Mer, 25/06/2008 - 22:55Ministro, giù le mani dai bambini Rom!
di Roberto Malini
Il ministro dell'Interno ha dichiarato di aver intenzione di rilevare le impronte digitali dei bambini Rom. Neanche Mussolini e Hitler arrivarono a tanto, quando avviarono la persecuzione dell'etnia Rom, aprendo la strada al Samudaripen, lo sterminio di un milione di 'zingari'. ''Non sarà certo una schedatura etnica ma un censimento," ha precisato. Quindi ha detto: ''I genitori che sfruttano i figli mandandoli a chiedere l'elemosina perderanno la potestà". Il ministro approfiitta dell'atmosfera condivisa di antiziganismo per acuire la persecuzione della famiglie Rom. Il dovere di uno Stato dovrebbe essere, invece, quello di aiutare i genitori Rom, fornendo loro i mezzi di sostentamento e un alloggio dignitoso, come previsto dalla Costituzione.
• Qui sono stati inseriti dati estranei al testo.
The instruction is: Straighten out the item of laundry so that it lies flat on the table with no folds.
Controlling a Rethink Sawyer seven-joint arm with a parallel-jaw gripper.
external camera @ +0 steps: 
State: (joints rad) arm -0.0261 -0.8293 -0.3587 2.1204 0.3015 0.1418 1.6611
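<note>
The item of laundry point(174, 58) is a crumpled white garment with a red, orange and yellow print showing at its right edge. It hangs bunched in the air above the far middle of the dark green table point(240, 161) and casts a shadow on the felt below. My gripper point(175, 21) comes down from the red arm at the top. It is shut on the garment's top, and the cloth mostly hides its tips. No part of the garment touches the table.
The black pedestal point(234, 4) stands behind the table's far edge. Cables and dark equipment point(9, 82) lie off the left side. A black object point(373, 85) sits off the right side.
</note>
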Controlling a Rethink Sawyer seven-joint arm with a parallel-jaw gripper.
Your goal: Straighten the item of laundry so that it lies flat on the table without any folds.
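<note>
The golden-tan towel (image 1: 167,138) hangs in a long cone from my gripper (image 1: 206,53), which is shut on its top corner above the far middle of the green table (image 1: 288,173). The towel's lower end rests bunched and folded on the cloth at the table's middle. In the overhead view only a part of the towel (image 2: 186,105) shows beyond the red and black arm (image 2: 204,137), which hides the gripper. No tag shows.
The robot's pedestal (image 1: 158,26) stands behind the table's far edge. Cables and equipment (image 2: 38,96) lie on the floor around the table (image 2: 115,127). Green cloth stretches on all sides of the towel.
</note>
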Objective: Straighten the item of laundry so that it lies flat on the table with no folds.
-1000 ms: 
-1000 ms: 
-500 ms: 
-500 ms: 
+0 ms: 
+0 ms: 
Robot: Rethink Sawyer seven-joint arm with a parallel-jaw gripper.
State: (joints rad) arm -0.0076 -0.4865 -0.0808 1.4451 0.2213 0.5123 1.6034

I bambini Rom sono costretti alla mendicità, come le loro mamme e i loro papà, dallo stato di indigenza ed esclusione in cui si trovano proprio a causa di un governo persecutore. L'oppressione, le violenze istituzionali, la denutrizione, le malattie e le infezioni che falcidiano i bambini Rom sono gli strumenti con cui lo Stato italiano ha messo in atto l'annientamento dei Rom nel nostro Paese, un luogo di orrore e prevaricazione in cui già ora decine di sgherri mettono le loro manacce addosso ai bambini Rom (quante testimonianze abbiamo raccolto, in tal senso? Tante. Troppe. E non saranno certo le loro intimidazioni, le loro minacce a farci tacere questa mostruosa realtà!). Consentire che gli stessi sgherri, gli stessi aguzzini possano sottoporre i bimbi Rom, oltre che agli abusi consueti, al rilievo delle impronte digitali, ci sembra francamente troppo. Gli antirazzisti e gli antifascisti sembrano, da qualche tempo, essersi risvegliati. Siamo decine di migliaia. Permetteremo questa nuova violazione dei diritti dell'infanzia? Lasceremo che i bambini Rom siano sottoposti a una pratica che non ha precedenti nella Storia delle persecuzioni e dei genocidi? Noi no. Non lasciateci soli.